There are some signs that Apple understands it is in a new environment. It has come up with a new section of its web site, going after the competition saying: “There’s iPhone. And then there’s everything else.” Marking chief Phil Schiller took on Samsung in an interview on the eve of the Galaxy S 4 launch (though he diluted its impact with an incorrect claim that the phone used a year-old version of Android.) Such steps are a good start, but Apple will have to do more. It’s a difference, and much more competitive world out there.

Further Thoughts on Apple and Investors

In a post this morning, Ben Bajarin speculated on what it is in investors’ thinking about Apple that keeps the stock price relatively depressed. Like Ben, I am not a financial analyst, but I think the mystery is even deeper than he suggests.

Price/earnings ratio chartApple’s stock price has move up smartly in recent months, but it has stayed pretty much in step with earnings–and the remarkable thing is how little investors think $1 of Apple profit is worth.
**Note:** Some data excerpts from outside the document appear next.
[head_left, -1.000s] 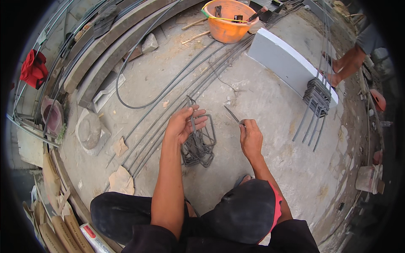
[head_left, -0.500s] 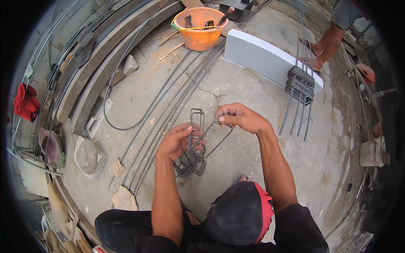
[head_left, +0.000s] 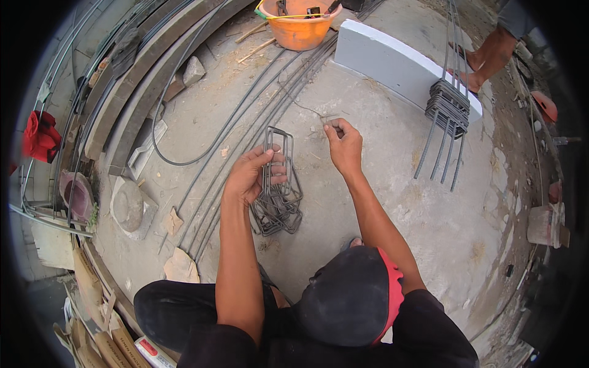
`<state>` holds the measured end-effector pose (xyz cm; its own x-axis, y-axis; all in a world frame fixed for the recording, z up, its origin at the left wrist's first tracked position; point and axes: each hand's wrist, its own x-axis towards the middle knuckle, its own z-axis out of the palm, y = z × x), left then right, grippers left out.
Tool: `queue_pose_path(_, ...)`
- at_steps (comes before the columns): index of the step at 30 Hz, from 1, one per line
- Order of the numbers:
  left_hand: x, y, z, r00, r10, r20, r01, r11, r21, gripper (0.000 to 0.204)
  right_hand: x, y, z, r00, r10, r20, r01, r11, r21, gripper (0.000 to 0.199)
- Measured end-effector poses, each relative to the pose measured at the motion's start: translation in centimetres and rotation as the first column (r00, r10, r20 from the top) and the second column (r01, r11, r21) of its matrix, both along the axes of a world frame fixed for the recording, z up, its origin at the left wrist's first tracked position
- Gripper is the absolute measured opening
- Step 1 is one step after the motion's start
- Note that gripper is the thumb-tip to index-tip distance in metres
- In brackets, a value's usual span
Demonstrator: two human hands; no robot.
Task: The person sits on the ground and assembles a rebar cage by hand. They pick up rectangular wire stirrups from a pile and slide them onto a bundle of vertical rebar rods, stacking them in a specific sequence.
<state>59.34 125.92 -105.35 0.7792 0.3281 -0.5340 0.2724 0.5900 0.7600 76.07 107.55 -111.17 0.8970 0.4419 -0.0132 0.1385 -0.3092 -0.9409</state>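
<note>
Thin rectangular steel rebar stirrups stand upright in my left hand, its thumb in front and its fingers reaching through and behind the bars. Below that grip, more bent stirrups lie in a tangled heap on the concrete. To the right and farther out, my right hand is closed in a pinch of thumb and forefinger. What that pinch holds, if anything, is too small to make out. Beside its fingertips a thin wire trails over the floor toward the long bars.
Long rebar rods run along the floor at left. An orange bucket with tools stands at the far side. A grey-white block is beside a stack of stirrups threaded on rods. Another person's feet are behind it.
My right hand has let go of the stirrup it pinched and moved farther out. My left hand still holds stirrups. The whole view has shifted slightly.
</note>
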Motion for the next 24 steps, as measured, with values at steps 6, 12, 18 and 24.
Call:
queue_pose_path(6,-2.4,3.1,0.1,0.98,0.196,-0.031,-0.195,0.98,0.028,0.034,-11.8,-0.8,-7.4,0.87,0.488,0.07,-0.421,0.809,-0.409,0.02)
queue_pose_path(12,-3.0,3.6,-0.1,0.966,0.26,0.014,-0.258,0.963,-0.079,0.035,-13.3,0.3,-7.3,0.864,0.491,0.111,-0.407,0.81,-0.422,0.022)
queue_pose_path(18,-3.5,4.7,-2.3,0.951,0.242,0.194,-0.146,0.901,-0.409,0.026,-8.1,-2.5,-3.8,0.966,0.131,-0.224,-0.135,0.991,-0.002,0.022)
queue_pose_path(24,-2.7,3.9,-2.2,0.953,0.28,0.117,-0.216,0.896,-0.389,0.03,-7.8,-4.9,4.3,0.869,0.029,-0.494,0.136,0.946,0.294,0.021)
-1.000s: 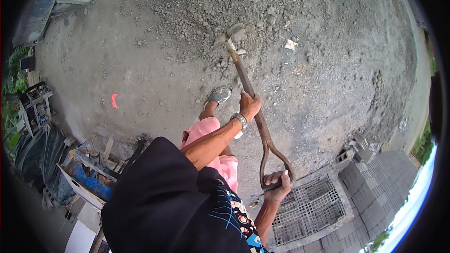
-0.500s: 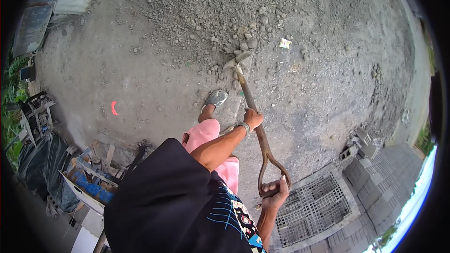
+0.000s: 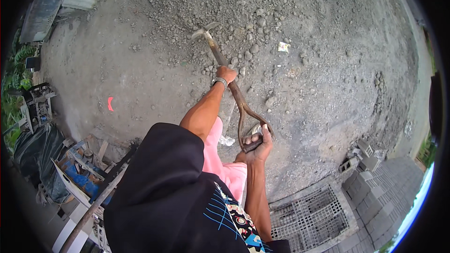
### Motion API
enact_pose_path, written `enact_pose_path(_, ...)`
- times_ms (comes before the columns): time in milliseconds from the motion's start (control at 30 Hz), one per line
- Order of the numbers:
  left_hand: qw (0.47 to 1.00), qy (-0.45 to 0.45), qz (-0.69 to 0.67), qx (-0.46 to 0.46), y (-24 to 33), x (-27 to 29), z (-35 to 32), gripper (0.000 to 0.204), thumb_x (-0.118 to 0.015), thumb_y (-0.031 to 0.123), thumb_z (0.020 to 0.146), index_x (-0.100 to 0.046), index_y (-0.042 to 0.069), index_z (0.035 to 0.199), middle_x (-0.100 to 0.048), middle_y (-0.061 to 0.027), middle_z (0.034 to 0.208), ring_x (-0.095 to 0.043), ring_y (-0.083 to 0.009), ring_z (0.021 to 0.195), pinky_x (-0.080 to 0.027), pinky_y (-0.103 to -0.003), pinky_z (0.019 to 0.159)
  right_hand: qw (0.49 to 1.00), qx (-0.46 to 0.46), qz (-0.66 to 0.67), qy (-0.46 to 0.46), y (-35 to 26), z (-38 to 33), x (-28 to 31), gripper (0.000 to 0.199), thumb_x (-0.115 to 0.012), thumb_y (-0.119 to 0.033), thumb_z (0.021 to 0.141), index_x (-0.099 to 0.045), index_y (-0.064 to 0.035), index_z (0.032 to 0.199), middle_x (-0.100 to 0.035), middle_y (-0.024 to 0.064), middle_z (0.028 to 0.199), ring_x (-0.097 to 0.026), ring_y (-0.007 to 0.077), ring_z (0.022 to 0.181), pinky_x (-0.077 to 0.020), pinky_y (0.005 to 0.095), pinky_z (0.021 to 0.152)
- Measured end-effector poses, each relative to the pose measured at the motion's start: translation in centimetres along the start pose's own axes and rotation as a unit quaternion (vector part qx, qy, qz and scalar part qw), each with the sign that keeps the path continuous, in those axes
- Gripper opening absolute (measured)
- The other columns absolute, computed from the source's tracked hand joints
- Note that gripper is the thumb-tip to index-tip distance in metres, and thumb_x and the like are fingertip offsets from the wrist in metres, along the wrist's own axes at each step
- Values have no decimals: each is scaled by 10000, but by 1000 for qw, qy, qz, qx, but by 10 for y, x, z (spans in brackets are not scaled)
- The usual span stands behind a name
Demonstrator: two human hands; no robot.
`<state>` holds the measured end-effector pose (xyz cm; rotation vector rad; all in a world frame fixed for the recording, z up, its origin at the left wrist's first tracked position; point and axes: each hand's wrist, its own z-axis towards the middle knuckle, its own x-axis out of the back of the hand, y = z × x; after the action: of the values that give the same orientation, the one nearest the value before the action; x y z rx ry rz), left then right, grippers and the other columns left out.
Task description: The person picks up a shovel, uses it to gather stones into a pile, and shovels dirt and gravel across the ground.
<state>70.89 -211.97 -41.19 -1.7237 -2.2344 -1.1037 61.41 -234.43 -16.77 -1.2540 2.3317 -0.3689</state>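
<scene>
I hold a shovel (image 3: pixel 239 96) with a brown, worn shaft and a Y-shaped grip. My left hand (image 3: pixel 226 73), with a band at its wrist, is wrapped round the shaft near the blade. Closed on the crossbar of the grip is my right hand (image 3: pixel 259 147), its thumb along the frame. The blade (image 3: pixel 205 31) is at the near edge of a spread of grey gravel (image 3: pixel 243 0), seen almost edge-on; I cannot tell how much it carries. Small stones lie below the blade. My shoes are partly hidden beneath the grip and my leg.
A white wrapper (image 3: pixel 283 47) and a red scrap (image 3: pixel 110 104) lie on the ground. Grey hollow blocks (image 3: pixel 370 178) are stacked at the lower right, beside a plastic grid crate (image 3: pixel 307 213). Wooden clutter and a black tarp (image 3: pixel 37 154) fill the lower left.
The shovel has moved forward and left, its blade reaching farther into the gravel. Both hands have gone with it, and my left arm is stretched farther out.
</scene>
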Motion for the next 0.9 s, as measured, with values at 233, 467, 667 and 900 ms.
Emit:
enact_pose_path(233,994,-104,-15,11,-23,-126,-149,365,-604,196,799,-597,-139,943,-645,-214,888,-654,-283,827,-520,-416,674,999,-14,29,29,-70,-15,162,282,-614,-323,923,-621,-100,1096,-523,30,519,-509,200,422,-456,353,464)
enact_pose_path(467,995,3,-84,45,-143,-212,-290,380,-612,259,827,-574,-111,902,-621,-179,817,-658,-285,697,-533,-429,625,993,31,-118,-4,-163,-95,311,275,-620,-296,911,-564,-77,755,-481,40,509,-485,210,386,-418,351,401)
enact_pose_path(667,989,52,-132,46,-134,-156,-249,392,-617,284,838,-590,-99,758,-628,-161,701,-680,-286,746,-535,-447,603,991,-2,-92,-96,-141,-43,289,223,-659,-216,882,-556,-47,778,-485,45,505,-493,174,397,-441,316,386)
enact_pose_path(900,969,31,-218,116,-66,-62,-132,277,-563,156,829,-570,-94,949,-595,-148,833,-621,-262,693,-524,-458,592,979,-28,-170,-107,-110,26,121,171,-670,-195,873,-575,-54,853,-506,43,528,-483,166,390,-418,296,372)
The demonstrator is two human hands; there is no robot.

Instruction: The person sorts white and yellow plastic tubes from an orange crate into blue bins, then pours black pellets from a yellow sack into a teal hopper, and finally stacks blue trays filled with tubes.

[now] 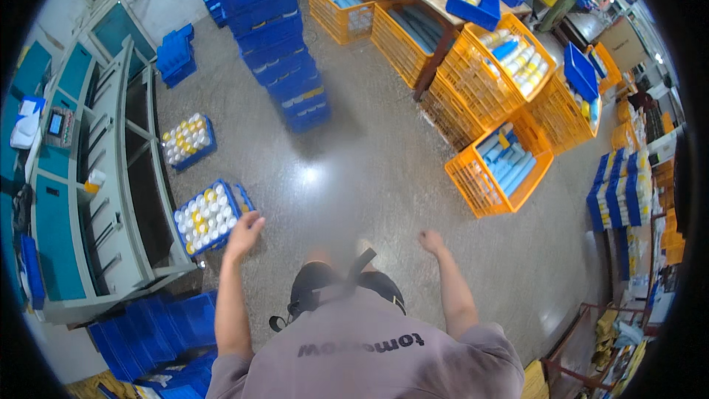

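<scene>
Near on the left, the left hand (248,229) is hanging beside a blue box (214,244) full of white and yellow rolls (207,216), its fingers resting a little apart. The right hand (430,240) is hanging over the floor (369,185); I cannot tell how wide its fingers are. Farther right, an orange crate (473,188) is holding blue rolls (511,168). Far off, blue boxes (275,59) are standing stacked up tall.

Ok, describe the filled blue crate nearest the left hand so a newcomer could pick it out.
Start at the teal-and-grey machine on the left. On the floor to its right sits the blue crate, packed with white and yellow pieces. Unlike the similar crate farther ahead, it lies right beside the left hand.
</scene>
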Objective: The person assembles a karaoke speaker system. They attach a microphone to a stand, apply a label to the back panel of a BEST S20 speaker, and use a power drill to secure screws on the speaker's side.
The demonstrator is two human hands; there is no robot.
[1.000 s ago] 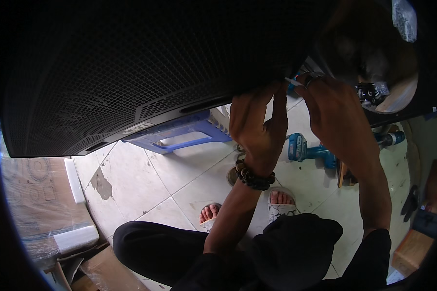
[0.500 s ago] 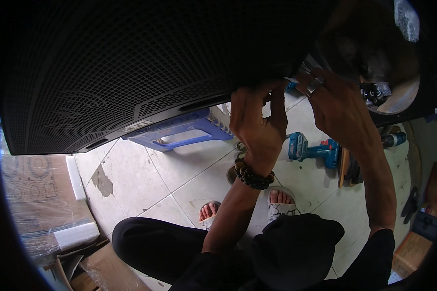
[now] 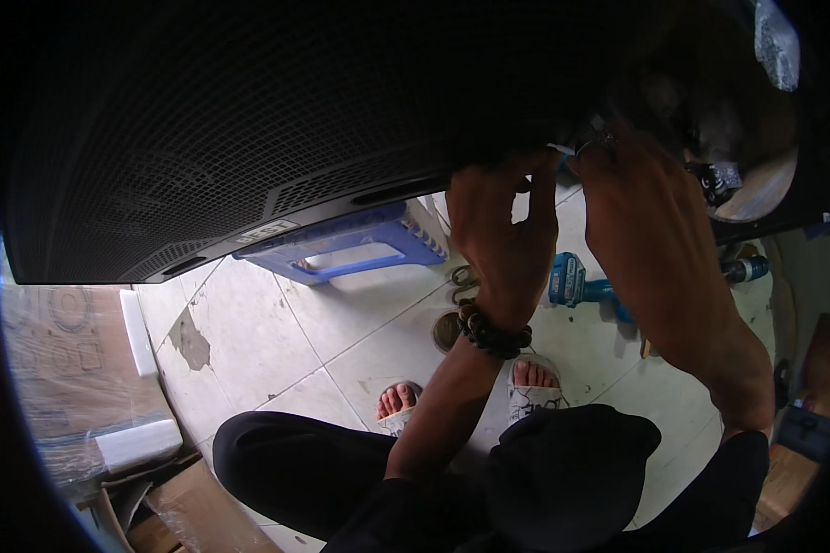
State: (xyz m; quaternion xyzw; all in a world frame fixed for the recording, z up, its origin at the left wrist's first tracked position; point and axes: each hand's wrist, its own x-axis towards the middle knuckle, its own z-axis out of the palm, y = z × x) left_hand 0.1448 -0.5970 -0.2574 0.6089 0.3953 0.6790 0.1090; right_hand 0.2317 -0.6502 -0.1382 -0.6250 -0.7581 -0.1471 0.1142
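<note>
Speaker cabinet (image 3: pixel 249 138), big and black with a mesh grille, fills the upper part of the view and is tilted, its lower edge running from lower left up to the right. Both hands are raised to that lower edge near the middle-right.

Floor (image 3: pixel 277 341) of pale tiles lies below, with a dark patch on one tile near the left. Cardboard box (image 3: pixel 55 369) wrapped in clear film sits at the left edge, a white foam block (image 3: pixel 138 444) just beside it. Person's legs in black trousers (image 3: pixel 304 470) come in from the bottom, feet in white sandals (image 3: pixel 535 392) on the tiles.

Blue plastic stool (image 3: pixel 350 244) stands on the floor under the cabinet edge, partly hidden by it. Blue power drill (image 3: pixel 586 288) lies on the tiles to the right of the left hand, partly behind the right forearm.

Left hand (image 3: pixel 503 240) reaches up with fingers curled against the cabinet's lower edge, touching it; fingertips disappear into the dark, so cannot tell whether it grips anything. Dark bead bracelet (image 3: pixel 493 332) is on that wrist.

Right hand (image 3: pixel 641 212) is up beside the left, fingers bent at the cabinet edge by a dark opening; a ring (image 3: pixel 588 145) shows on one finger. Something small and pale sits between the fingertips, too dark and small to tell what, so the grip is unclear.

Small round dark object (image 3: pixel 447 330) lies on the floor just beside the bracelet wrist.
</note>
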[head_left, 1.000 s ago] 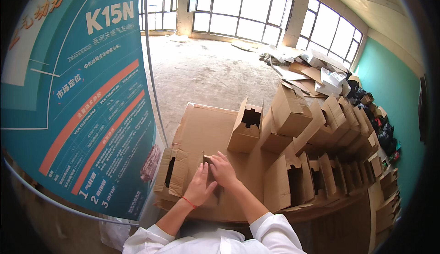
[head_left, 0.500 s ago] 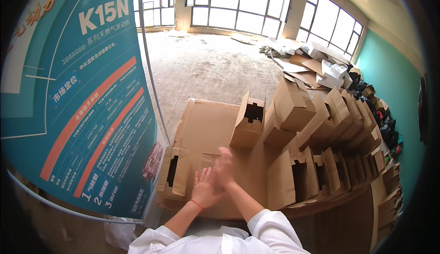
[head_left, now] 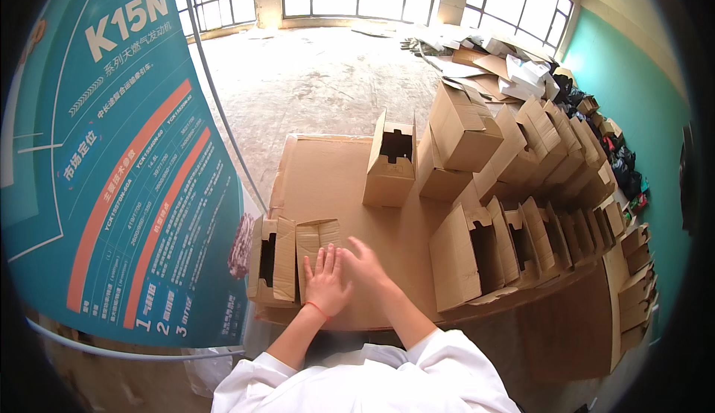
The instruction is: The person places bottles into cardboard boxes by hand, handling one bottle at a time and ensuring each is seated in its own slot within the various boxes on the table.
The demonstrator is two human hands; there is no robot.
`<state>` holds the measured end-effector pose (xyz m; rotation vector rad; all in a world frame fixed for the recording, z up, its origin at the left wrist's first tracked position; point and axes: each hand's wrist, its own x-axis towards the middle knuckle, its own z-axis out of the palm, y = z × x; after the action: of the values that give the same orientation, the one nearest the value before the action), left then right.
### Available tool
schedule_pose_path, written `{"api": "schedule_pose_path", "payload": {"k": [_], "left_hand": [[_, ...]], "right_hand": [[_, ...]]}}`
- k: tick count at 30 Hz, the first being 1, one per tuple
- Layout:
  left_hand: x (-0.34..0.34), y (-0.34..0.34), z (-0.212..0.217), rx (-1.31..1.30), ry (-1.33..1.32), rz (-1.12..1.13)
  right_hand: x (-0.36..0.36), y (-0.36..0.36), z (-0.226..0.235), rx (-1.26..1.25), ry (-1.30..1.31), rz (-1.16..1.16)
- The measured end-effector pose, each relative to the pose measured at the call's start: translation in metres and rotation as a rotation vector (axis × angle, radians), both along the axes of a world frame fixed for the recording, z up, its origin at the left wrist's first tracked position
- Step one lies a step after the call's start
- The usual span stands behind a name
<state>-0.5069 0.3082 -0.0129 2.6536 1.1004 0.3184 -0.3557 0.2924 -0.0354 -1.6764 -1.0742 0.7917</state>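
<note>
1. Head view: left hand (head_left: 325, 290) is lying palm down with fingers spread over the lower right part of a small cardboard box (head_left: 318, 238); how firmly it is pressing, I cannot tell.
2. Right hand (head_left: 365, 265) is hovering or resting just beside it, thumb and fingers standing loosely apart near the box's right edge; I cannot tell whether they are touching it.
3. Just left of the grip, an upright carton (head_left: 283, 275) is standing beside the small box, its dark slot showing.
4. Ahead and slightly right of the grip, a tall carton (head_left: 389, 183) is standing on the cardboard-covered table (head_left: 316, 171).
5. Right of the grip, rows of cartons (head_left: 456, 264) are standing; well left, a teal banner (head_left: 97, 182) is rising.
</note>
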Motion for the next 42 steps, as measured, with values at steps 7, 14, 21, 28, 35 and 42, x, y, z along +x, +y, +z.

The chart shows the price/earnings ratio–the recent stock price divided by per share earnings over the past 12 months–for Apple and a number of other tech companies. Apple’s PE of 14.2 actually puts it below the average of 15.4 and the median of 14.5 for the S&P 500.

None of the explanations advanced skeptically by Ben can begin to explain this. I think it is inevitable that the meteoric growth that Apple has enjoyed in recent quarters will soon slow if only because it is gradually saturating its markets–and the larger your base is, the harder it is to sustain high growth rates. But there is every reason to believe thatĀ Apple’s growth over any reasonable period in the future will exceed that of IBM, Oracle, or SAP, all of which enjoy higher PE ratios. And it makes no sense that a dollar of Google earnings is worth 24% more than a buck of Apple profit. It all seems a sort of anti-magical thinking.

The fact is that even if Apple falls to earth with slower growth and no new blockbuster products, its stock should reasonably fetch more than it does. But Apple’s PE ratio has been flat for about a year and was falling before that, so this isn’t a prediction that the price will go up anytime soon either.

(Disclosure: I do not directly own any Apple stock, though funds I invest in may.)